── GIVEN INFORMATION ──

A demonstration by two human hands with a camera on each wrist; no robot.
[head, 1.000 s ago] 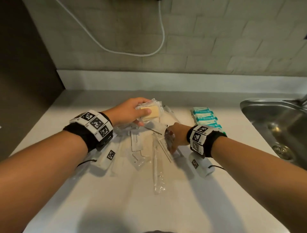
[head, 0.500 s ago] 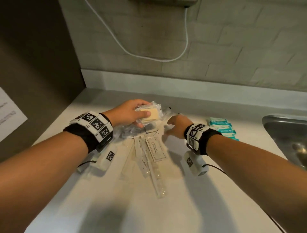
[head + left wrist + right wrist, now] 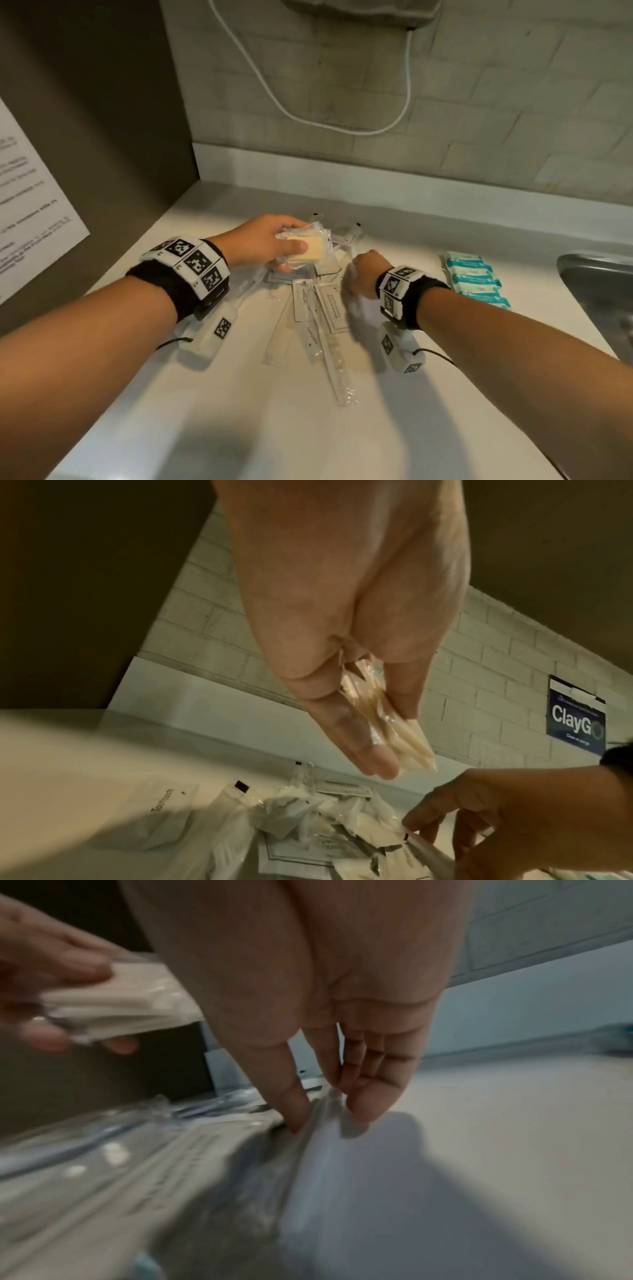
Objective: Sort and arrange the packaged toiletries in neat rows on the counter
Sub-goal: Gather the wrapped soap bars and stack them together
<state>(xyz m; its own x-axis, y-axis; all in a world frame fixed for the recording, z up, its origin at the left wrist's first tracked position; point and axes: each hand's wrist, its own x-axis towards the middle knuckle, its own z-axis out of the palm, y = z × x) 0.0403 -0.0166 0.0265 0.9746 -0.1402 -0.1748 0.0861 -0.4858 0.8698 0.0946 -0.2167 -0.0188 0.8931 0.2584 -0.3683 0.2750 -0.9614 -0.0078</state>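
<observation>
My left hand (image 3: 270, 245) holds a small stack of clear-wrapped yellow soap bars (image 3: 306, 246) above the pile, thumb on top; the same soap bars (image 3: 387, 718) show edge-on between thumb and fingers in the left wrist view. A loose pile of packaged toiletries (image 3: 315, 305) lies on the white counter (image 3: 274, 428): toothpaste sachets, shampoo sachets, long clear-wrapped toothbrushes. My right hand (image 3: 363, 277) is at the pile's right edge, thumb and fingers pinching a clear plastic packet (image 3: 322, 1139). The image there is blurred.
A row of teal-and-white packets (image 3: 474, 277) lies to the right of the pile. A steel sink (image 3: 603, 291) is at the far right. The tiled wall with a white cable (image 3: 342, 126) stands behind, a dark side panel (image 3: 85, 137) on the left.
My right hand has moved from the front of the pile back to its far right edge and pinched a packet. The left hand kept hold of the soap bars. My view tilted up.
</observation>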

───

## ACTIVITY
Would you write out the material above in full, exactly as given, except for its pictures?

## TASK RESULT
A demonstration by two human hands with a camera on each wrist; no robot.
[head, 1.000 s ago] 
[head, 0.500 s ago] 
[head + left wrist + right wrist, now] 
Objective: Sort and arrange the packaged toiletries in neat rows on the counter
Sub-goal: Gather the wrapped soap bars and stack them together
<state>(xyz m; its own x-axis, y-axis; all in a world frame fixed for the recording, z up, its origin at the left wrist's first tracked position; point and axes: each hand's wrist, its own x-axis towards the middle knuckle, its own z-axis out of the palm, y = z × x) 0.0403 -0.0166 0.0265 0.9746 -0.1402 -0.1748 0.0861 -0.4858 0.8698 0.0946 -0.2167 -0.0188 0.8931 0.2584 -0.3683 0.2750 -0.9614 -0.0078</state>
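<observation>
My left hand (image 3: 270, 245) holds a small stack of clear-wrapped yellow soap bars (image 3: 306, 246) above the pile, thumb on top; the same soap bars (image 3: 387, 718) show edge-on between thumb and fingers in the left wrist view. A loose pile of packaged toiletries (image 3: 315, 305) lies on the white counter (image 3: 274, 428): toothpaste sachets, shampoo sachets, long clear-wrapped toothbrushes. My right hand (image 3: 363, 277) is at the pile's right edge, thumb and fingers pinching a clear plastic packet (image 3: 322, 1139). The image there is blurred.
A row of teal-and-white packets (image 3: 474, 277) lies to the right of the pile. A steel sink (image 3: 603, 291) is at the far right. The tiled wall with a white cable (image 3: 342, 126) stands behind, a dark side panel (image 3: 85, 137) on the left.
My right hand has moved from the front of the pile back to its far right edge and pinched a packet. The left hand kept hold of the soap bars. My view tilted up.
</observation>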

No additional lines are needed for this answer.